El cuarto mandamiento

El cuarto mandamiento

Javier Reiriz

01/10/2018

Xacobe pisaba la aldea de Mourante por primera vez, aunque ya la había idealizado en su mente mucho tiempo atrás. Su autoritario padre le había hablado de la magia que desprendía el lugar y de la paz que allí reinaba, pero el sitio que su padre le había descrito en su exilio no se parecía en nada al que tenía delante. En su lecho de muerte le había hecho prometer, con la vehemencia que le caracterizaba, que una parte de la cuantiosa herencia que iba a percibir tendría que ir destinada a reconstruirla y a hacer de ella un lugar habitable. Xacobe renegaba, como siempre, porque no lo tenía claro. Conseguir que algo decadente volviese a tener vida después de medio siglo no iba a ser fácil. No cabía duda, su padre, que siempre había cuestionado sus decisiones, parecía jugarle ahora una nueva mala pasada.

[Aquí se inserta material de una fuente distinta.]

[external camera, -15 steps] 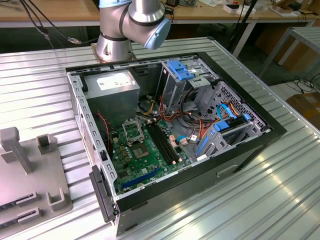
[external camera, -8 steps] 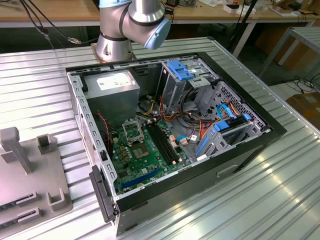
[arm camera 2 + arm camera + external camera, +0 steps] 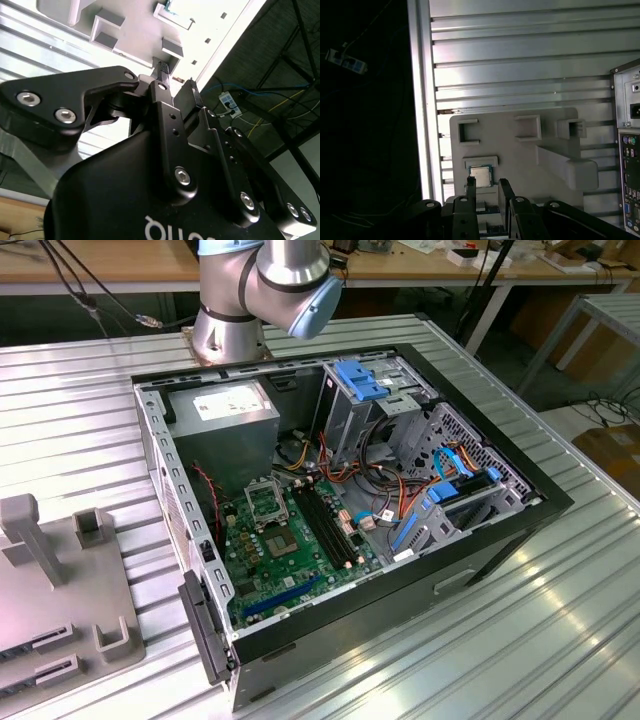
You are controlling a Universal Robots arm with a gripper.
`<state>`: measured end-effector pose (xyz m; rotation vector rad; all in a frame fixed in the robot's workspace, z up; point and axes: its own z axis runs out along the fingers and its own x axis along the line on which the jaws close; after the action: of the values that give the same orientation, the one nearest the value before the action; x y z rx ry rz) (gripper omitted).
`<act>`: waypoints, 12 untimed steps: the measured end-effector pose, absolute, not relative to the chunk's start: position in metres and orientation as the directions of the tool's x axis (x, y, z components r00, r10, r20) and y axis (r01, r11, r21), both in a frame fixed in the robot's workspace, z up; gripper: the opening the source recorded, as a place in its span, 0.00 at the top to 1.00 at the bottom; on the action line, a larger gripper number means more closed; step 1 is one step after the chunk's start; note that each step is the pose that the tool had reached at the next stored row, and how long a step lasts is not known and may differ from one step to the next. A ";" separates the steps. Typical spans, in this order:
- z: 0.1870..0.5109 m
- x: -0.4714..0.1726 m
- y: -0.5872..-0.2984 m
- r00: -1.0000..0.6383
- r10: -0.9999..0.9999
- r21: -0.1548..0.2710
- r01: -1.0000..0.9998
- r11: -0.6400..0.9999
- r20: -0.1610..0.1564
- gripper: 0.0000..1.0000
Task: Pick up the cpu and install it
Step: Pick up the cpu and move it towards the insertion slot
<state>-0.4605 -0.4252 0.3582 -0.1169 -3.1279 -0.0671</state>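
In the first wrist view, your gripper (image 3: pixel 487 190) is the nearest thing: black, with its two fingers standing apart, a clear gap between them and nothing clamped. The second wrist view shows the same parted fingertips (image 3: pixel 162 67) from behind the gripper body. Just beyond the tips lies the cpu (image 3: pixel 481 176), a small flat square with a silver-grey metal top. It sits flat in a shallow seat on a pale grey fixture plate (image 3: pixel 520 165), right beside a raised frame; whether a finger touches it, you cannot tell. The plate rests on a ribbed aluminium table (image 3: pixel 520 50), near the table's edge. Farther off, the back panel of the computer case (image 3: pixel 627 150) shows at the side. In the exterior view the case lies open in the middle of the table. Its green motherboard (image 3: pixel 290 550) carries a square framed socket (image 3: pixel 262 502), with the grey power-supply box (image 3: pixel 225 420) behind it and the arm's base (image 3: pixel 230 330) beyond.
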 end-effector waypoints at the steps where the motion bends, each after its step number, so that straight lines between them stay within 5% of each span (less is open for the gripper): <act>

Se le cayó el alma a los pies. Ya le habían advertido del mal estado de las edificaciones, pero nunca pensó hasta qué punto necesitaban de una restauración. Los tejados estaban hundidos y las tejas rotas y esparcidas por un suelo invadido por la vegetación. Las vigas que los sustentaban, arrogantes en tiempos pretéritos, se habían comido su orgullo y habían sucumbido al inexorable efecto de la putrefacción. Las ventanas ya no existían. Algún romántico se las habría llevado para apartarlas de la inmensa soledad que allí se respiraba. Vidrios rotos que alguna vez maridaron con visillos; tules que escondieron miradas furtivas; estancias llenas de moho y sin vida que cobijar. Todo estaba en la más absoluta ruina. Solo quedaban en pie los muros, paredes de esa piedra hercúlea y de buen porte que tienen las casas gallegas, siempre impregnadas de magia y de misterio.

Cuanto más maduró la idea, más seguro estuvo Xacobe de que lo que su padre le proponía tenía cierto fundamento. Por un lado iba a permitir el resurgimiento del lugar, atrayendo a gente para poblar la aldea. Por otro le permitiría reconducir su vida, algo perdida a causa de sus malas compañías y pésimas inversiones. ¿Sería eso lo que su padre pretendía?, ¿alejarlo del mal camino?, ¿habría detectado el viejo sus problemas y había actuado en consecuencia? Si era así lo había juzgado con demasiada dureza. Decididamente, llevaría a cabo el trabajo y haría de la aldea un lugar para el turismo rural y la gastronomía. No era lo que había planeado para su futuro, pero el viejo había sido muy persuasivo jugando con su testamento. Había preferido irse a la tumba dando a entender que le imponía penitencia, pero nada más lejos de la realidad. Lo que Xacobe no fue capaz de entender en el duro día a día le estaba pasando ahora factura. Se llevó las manos al rostro y lloró. Lloró con rabia, por no haber sabido leer lo que a todas luces se trataba de amor paterno. ¡Qué astuto el viejo! ¡Después de todo el muy jodido lo quería!